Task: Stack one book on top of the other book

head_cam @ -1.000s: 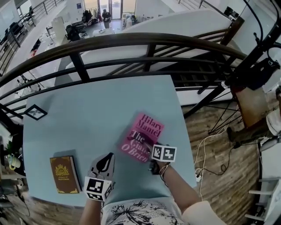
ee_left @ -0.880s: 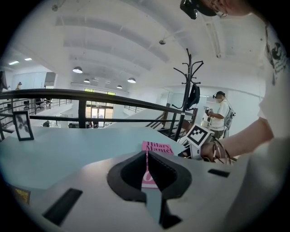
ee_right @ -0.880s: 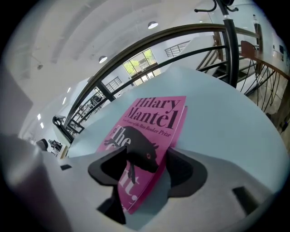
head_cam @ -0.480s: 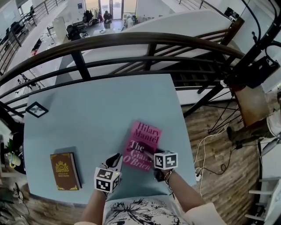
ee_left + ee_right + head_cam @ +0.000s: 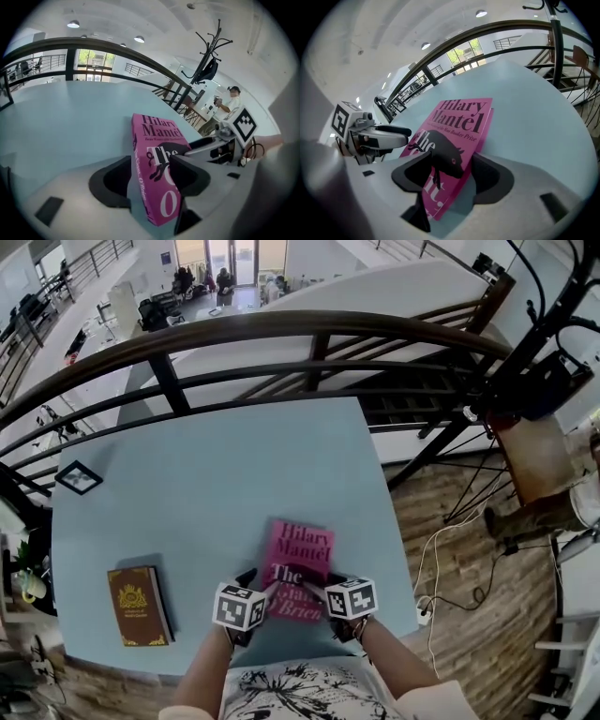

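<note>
A pink paperback [image 5: 298, 554] lies on the light blue table [image 5: 206, 465], close to its near edge. My right gripper [image 5: 323, 579] is shut on the book's near right edge, one jaw on the cover, the book [image 5: 459, 126] running between its jaws. My left gripper [image 5: 255, 579] is at the near left corner; its jaws are opening, with the book's spine [image 5: 159, 159] between them and a gap at the left jaw. A brown hardback [image 5: 138, 606] with a gold crest lies flat at the table's near left, apart from both grippers.
A small black picture frame [image 5: 78, 478] lies at the table's far left. A dark curved railing [image 5: 281, 334] runs behind the table's far edge. Cables lie on the wooden floor [image 5: 441, 549] to the right.
The pink book has slid toward the near edge and turned straighter with the right gripper. My left gripper has come down and to the right, onto the book's near left corner.
</note>
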`<state>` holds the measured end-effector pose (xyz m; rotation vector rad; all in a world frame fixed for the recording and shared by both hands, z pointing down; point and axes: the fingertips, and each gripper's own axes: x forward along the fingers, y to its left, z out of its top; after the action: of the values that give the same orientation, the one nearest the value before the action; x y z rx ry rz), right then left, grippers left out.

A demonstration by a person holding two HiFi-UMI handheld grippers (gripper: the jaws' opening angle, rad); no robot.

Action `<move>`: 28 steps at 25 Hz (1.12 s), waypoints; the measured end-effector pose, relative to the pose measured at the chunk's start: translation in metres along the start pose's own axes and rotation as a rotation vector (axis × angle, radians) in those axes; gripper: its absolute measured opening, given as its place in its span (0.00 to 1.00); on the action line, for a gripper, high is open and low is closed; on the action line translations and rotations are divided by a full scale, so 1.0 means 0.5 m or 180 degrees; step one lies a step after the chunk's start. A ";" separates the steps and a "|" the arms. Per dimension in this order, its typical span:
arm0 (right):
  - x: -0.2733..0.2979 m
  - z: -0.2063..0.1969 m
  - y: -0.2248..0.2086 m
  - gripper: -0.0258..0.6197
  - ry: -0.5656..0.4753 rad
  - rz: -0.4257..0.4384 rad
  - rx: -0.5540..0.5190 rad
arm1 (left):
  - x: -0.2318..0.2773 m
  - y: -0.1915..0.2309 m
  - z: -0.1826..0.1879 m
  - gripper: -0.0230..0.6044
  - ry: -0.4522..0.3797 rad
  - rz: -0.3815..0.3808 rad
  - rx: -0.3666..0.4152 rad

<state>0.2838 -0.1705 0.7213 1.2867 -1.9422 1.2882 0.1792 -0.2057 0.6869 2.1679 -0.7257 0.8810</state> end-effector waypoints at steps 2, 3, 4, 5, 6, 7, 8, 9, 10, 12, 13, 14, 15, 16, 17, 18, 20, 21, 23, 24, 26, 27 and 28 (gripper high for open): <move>-0.004 -0.007 0.006 0.44 -0.0004 0.0015 -0.0017 | 0.009 -0.005 -0.015 0.40 0.0118 -0.0054 -0.0066; -0.004 -0.009 0.008 0.44 -0.0011 0.0013 -0.0022 | 0.013 -0.008 -0.024 0.40 0.0179 -0.0097 -0.0093; -0.004 -0.012 0.010 0.44 -0.0021 0.0013 -0.0023 | 0.017 -0.012 -0.034 0.40 0.0228 -0.0135 -0.0105; -0.003 -0.014 0.012 0.44 -0.0036 0.0017 -0.0017 | 0.022 -0.015 -0.042 0.40 0.0247 -0.0150 -0.0099; -0.003 -0.015 0.013 0.44 -0.0055 0.0023 0.0000 | 0.025 -0.017 -0.047 0.40 0.0228 -0.0139 -0.0082; -0.002 -0.016 0.013 0.44 -0.0074 0.0025 0.0026 | 0.027 -0.017 -0.049 0.40 0.0184 -0.0114 -0.0071; -0.002 -0.016 0.013 0.43 -0.0090 0.0019 0.0054 | 0.028 -0.017 -0.050 0.40 0.0138 -0.0091 -0.0075; -0.003 -0.015 0.013 0.43 -0.0103 0.0002 0.0077 | 0.028 -0.017 -0.049 0.40 0.0104 -0.0075 -0.0088; -0.003 -0.015 0.013 0.43 -0.0113 -0.0023 0.0095 | 0.027 -0.017 -0.048 0.40 0.0090 -0.0062 -0.0095; -0.005 -0.019 0.014 0.43 -0.0125 -0.0071 0.0135 | 0.025 -0.018 -0.050 0.40 0.0108 -0.0028 -0.0084; -0.006 -0.022 0.017 0.43 -0.0129 -0.0086 0.0157 | 0.023 -0.018 -0.053 0.40 0.0126 -0.0006 -0.0084; -0.007 -0.026 0.020 0.43 -0.0131 -0.0098 0.0175 | 0.021 -0.018 -0.056 0.40 0.0143 0.0017 -0.0097; -0.009 -0.031 0.025 0.43 -0.0130 -0.0111 0.0186 | 0.017 -0.019 -0.060 0.40 0.0156 0.0037 -0.0123; -0.010 -0.035 0.030 0.43 -0.0127 -0.0127 0.0191 | 0.013 -0.019 -0.065 0.40 0.0167 0.0053 -0.0153; -0.013 -0.039 0.035 0.43 -0.0127 -0.0147 0.0189 | 0.009 -0.020 -0.070 0.40 0.0174 0.0067 -0.0179; -0.016 -0.041 0.040 0.43 -0.0134 -0.0166 0.0182 | 0.003 -0.022 -0.075 0.40 0.0172 0.0080 -0.0200; -0.024 -0.038 0.051 0.42 -0.0172 -0.0181 0.0163 | -0.014 -0.026 -0.081 0.40 0.0129 0.0119 -0.0245; -0.028 -0.034 0.059 0.42 -0.0190 -0.0173 0.0157 | -0.025 -0.027 -0.081 0.40 0.0091 0.0145 -0.0270; -0.034 -0.026 0.080 0.42 -0.0205 -0.0137 0.0134 | -0.050 -0.024 -0.081 0.40 0.0009 0.0205 -0.0320; -0.035 -0.022 0.092 0.42 -0.0205 -0.0113 0.0106 | -0.064 -0.021 -0.082 0.40 -0.0031 0.0237 -0.0345; -0.035 -0.016 0.119 0.42 -0.0204 -0.0060 0.0029 | -0.092 -0.011 -0.085 0.40 -0.0122 0.0312 -0.0410; -0.033 -0.013 0.134 0.42 -0.0204 -0.0033 -0.0011 | -0.107 -0.004 -0.087 0.40 -0.0168 0.0354 -0.0450; -0.031 -0.009 0.151 0.42 -0.0204 -0.0006 -0.0047 | -0.123 0.004 -0.090 0.40 -0.0204 0.0396 -0.0491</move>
<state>0.2233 -0.1506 0.6779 1.3374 -1.9901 1.2436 0.1229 -0.1589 0.6656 2.0395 -0.9379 0.7934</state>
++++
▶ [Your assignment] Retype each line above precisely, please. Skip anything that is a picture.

▶ [Written answer]
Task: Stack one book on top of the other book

head_cam @ -1.000s: 
ee_left @ -0.880s: 
ee_right @ -0.880s: 
head_cam @ -0.480s: 
ee_left + ee_right + head_cam @ +0.000s: 

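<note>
A pink paperback [image 5: 298, 554] lies on the light blue table [image 5: 206, 465], close to its near edge. My right gripper [image 5: 323, 579] is shut on the book's near right edge, one jaw on the cover, the book [image 5: 459, 126] running between its jaws. My left gripper [image 5: 255, 579] is at the near left corner; its jaws are opening, with the book's spine [image 5: 159, 159] between them and a gap at the left jaw. A brown hardback [image 5: 138, 606] with a gold crest lies flat at the table's near left, apart from both grippers.
A small black picture frame [image 5: 78, 478] lies at the table's far left. A dark curved railing [image 5: 281, 334] runs behind the table's far edge. Cables lie on the wooden floor [image 5: 441, 549] to the right.
The pink book has slid toward the near edge and turned straighter with the right gripper. My left gripper has come down and to the right, onto the book's near left corner.
</note>
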`<state>` holds the measured end-effector pose (xyz m; rotation vector rad; all in a world frame fixed for the recording and shared by both hands, z pointing down; point and axes: the fingertips, and each gripper's own axes: x forward along the fingers, y to its left, z out of its top; after the action: of the values that give the same orientation, the one nearest the value before the action; x y z rx ry rz), right then left, grippers left out.

A demonstration by a person holding two HiFi-UMI handheld grippers (gripper: the jaws' opening angle, rad); no robot.

Action `<move>`: 28 steps at 25 Hz (1.12 s), waypoints; the measured end-effector pose, relative to the pose measured at the chunk's start: translation in metres along the start pose's own axes and rotation as a rotation vector (axis × angle, radians) in those axes; gripper: its absolute measured opening, given as its place in its span (0.00 to 1.00); on the action line, for a gripper, high is open and low is closed; on the action line translations and rotations are divided by a full scale, so 1.0 means 0.5 m or 180 degrees; step one lies a step after the chunk's start. A ";" separates the steps and a "|" the arms. Per dimension in this order, its typical span:
arm0 (right):
  - x: -0.2733..0.2979 m
  - z: -0.2063..0.1969 m
  - y: -0.2248..0.2086 m
  - gripper: -0.0258..0.6197
  - ry: -0.5656..0.4753 rad
  - rz: -0.4257..0.4384 rad
  - rx: -0.5540..0.5190 rad
arm1 (left):
  - x: -0.2318..0.2773 m
  - y: -0.1915..0.2309 m
  - z: -0.1826..0.1879 m
  - gripper: -0.0230..0.6044
  - ry: -0.4522..0.3797 rad
  - rz: -0.3815..0.3808 rad
  - rx: -0.3666..0.4152 rad

<state>0.2838 -0.1705 0.7213 1.2867 -1.9422 1.2882 0.1792 -0.2057 0.6869 2.1679 -0.7257 0.8810</state> end-effector waypoints at steps 2, 3, 4, 5, 6, 7, 8, 9, 10, 12, 13, 14, 15, 16, 17, 18, 20, 21, 23, 24, 26, 27 and 28 (gripper high for open): <move>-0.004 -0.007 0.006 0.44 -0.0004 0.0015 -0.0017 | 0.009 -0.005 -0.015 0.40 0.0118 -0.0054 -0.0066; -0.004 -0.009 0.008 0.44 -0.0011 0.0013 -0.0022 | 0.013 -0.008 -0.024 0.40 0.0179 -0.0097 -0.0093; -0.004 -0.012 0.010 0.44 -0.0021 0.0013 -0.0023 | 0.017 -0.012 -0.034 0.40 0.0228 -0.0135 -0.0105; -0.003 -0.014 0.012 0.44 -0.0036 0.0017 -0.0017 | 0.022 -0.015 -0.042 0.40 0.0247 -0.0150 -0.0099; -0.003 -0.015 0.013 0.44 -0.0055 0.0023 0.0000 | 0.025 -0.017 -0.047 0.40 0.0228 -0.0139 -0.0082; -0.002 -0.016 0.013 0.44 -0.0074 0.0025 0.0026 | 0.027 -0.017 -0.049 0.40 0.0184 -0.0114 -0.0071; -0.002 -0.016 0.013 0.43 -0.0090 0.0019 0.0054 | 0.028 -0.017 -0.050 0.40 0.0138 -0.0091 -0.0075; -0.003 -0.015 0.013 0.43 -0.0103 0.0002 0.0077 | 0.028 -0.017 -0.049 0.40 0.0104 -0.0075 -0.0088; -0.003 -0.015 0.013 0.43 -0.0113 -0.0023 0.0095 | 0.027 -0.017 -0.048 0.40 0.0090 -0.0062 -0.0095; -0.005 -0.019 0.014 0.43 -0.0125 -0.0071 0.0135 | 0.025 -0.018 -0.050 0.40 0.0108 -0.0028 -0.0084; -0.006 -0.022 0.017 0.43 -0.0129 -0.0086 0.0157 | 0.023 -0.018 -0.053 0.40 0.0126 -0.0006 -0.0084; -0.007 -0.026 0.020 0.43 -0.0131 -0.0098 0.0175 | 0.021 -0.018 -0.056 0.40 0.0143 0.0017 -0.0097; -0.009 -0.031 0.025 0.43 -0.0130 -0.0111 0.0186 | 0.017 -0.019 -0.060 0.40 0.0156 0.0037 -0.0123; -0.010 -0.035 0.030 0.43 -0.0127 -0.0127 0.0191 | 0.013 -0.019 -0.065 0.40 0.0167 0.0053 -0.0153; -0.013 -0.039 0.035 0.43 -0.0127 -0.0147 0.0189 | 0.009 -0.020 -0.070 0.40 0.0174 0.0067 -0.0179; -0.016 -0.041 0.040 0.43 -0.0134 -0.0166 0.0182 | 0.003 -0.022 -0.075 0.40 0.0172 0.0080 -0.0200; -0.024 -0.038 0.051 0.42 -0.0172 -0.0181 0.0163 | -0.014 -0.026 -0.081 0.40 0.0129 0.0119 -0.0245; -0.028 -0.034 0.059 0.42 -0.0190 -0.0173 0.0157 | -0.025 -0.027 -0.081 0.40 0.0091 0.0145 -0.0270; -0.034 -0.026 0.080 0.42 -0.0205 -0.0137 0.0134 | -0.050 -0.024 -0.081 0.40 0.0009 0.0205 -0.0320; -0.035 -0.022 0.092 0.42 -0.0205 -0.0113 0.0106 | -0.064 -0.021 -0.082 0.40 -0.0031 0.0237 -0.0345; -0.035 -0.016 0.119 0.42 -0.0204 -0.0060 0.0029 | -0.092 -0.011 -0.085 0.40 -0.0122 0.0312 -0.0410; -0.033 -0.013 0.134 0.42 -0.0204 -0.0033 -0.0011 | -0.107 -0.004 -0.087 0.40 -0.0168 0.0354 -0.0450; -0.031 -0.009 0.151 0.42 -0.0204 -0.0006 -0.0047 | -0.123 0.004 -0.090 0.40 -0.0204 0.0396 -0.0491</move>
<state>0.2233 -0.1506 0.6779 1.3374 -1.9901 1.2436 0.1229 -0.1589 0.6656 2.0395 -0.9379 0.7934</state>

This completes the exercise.